Nesta quinta, cineasta estará no IMS para estreia mundial da versão restaurada do filme Iracema, que completa 50 anos

Ouça o áudio:

"Em breve a gente deve estar voltando a funcionar como estava funcionando há oito anos" - Divulgação/IMS
Filmes são registros, são documentos sobre o próprio país, que são feitos ao longo da história

Confirmando a linha de atuação de Kleber Mendonça Filho, o novo filme do cineasta que acabou de ser gravado terá como cenário o Recife. O Agente Secreto conta com Wagner Moura e é definido pelo diretor como um “thriller de suspense” ambientando na década de 1970. O filme deve chegar às telonas apenas em 2025. 

“Quando eu era um jovem estudante no início dos anos 1990, eu só ouvia que para eu fazer cinema teria que me mudar para o Rio, São Paulo ou para fora do país”, lembra o diretor em entrevista ao programa Bem Viver desta quinta-feira (19). 

“E eu nunca fiz essa mudança.
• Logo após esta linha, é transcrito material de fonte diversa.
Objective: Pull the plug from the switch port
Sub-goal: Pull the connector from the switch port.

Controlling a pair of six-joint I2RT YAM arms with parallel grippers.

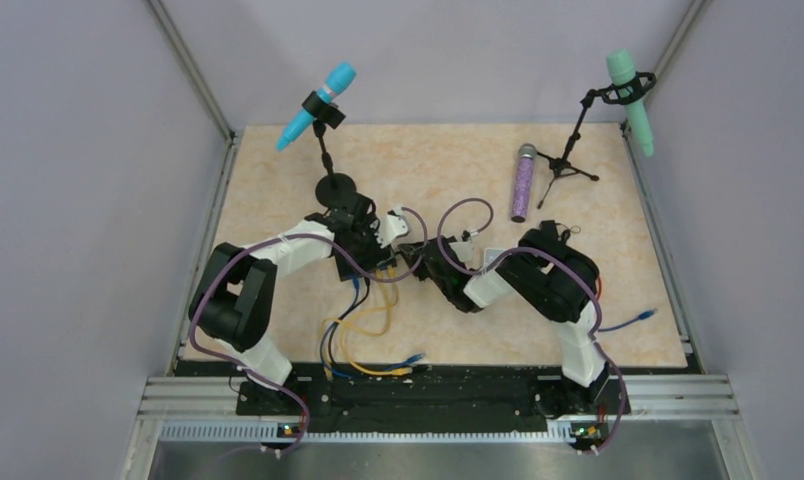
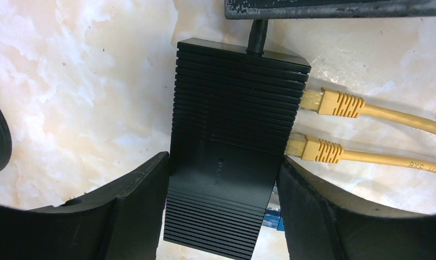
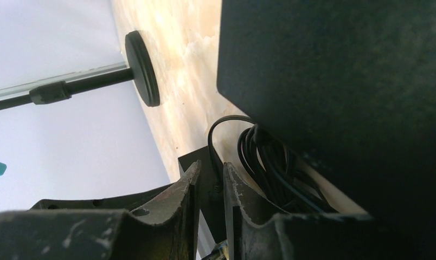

Continuei trabalhando no Recife, onde existia um desejo muito grande por parte de muita gente de fazer filmes e trabalhar com a audiovisual.” 

Diretor de Bacurau, Aquárius, Retratos Fantasmas e Som ao Redor, Kleber Mendonça participa nesta quinta-feira na estreia mundial da versão restaurada do filme Iracema: uma transa Amazônia, que celebra 50 anos do lançamento original.  

O cineasta estará no Instituto Moreira Salles (IMS) junto do diretor do longa, Jorge Bodansky, da atriz que interpreta Iracema, Edna de Cássia e o documentarista João Moreira Salles. O longa foi censurado no Brasil pelo regime militar, justamente por fazer críticas à ditadura, principalmente a respeito da construção da rodovia Transamazônica.  

“O coração do filme permanece absolutamente atual. E não deixa de ser irônico que ele volte a se exibir em um momento tão difícil”, comenta o diretor fazendo referência aos incêndios que atingem o país e são retratados em Iracema como forma de denunciar as consequências de abrir uma estrada em meio à floresta.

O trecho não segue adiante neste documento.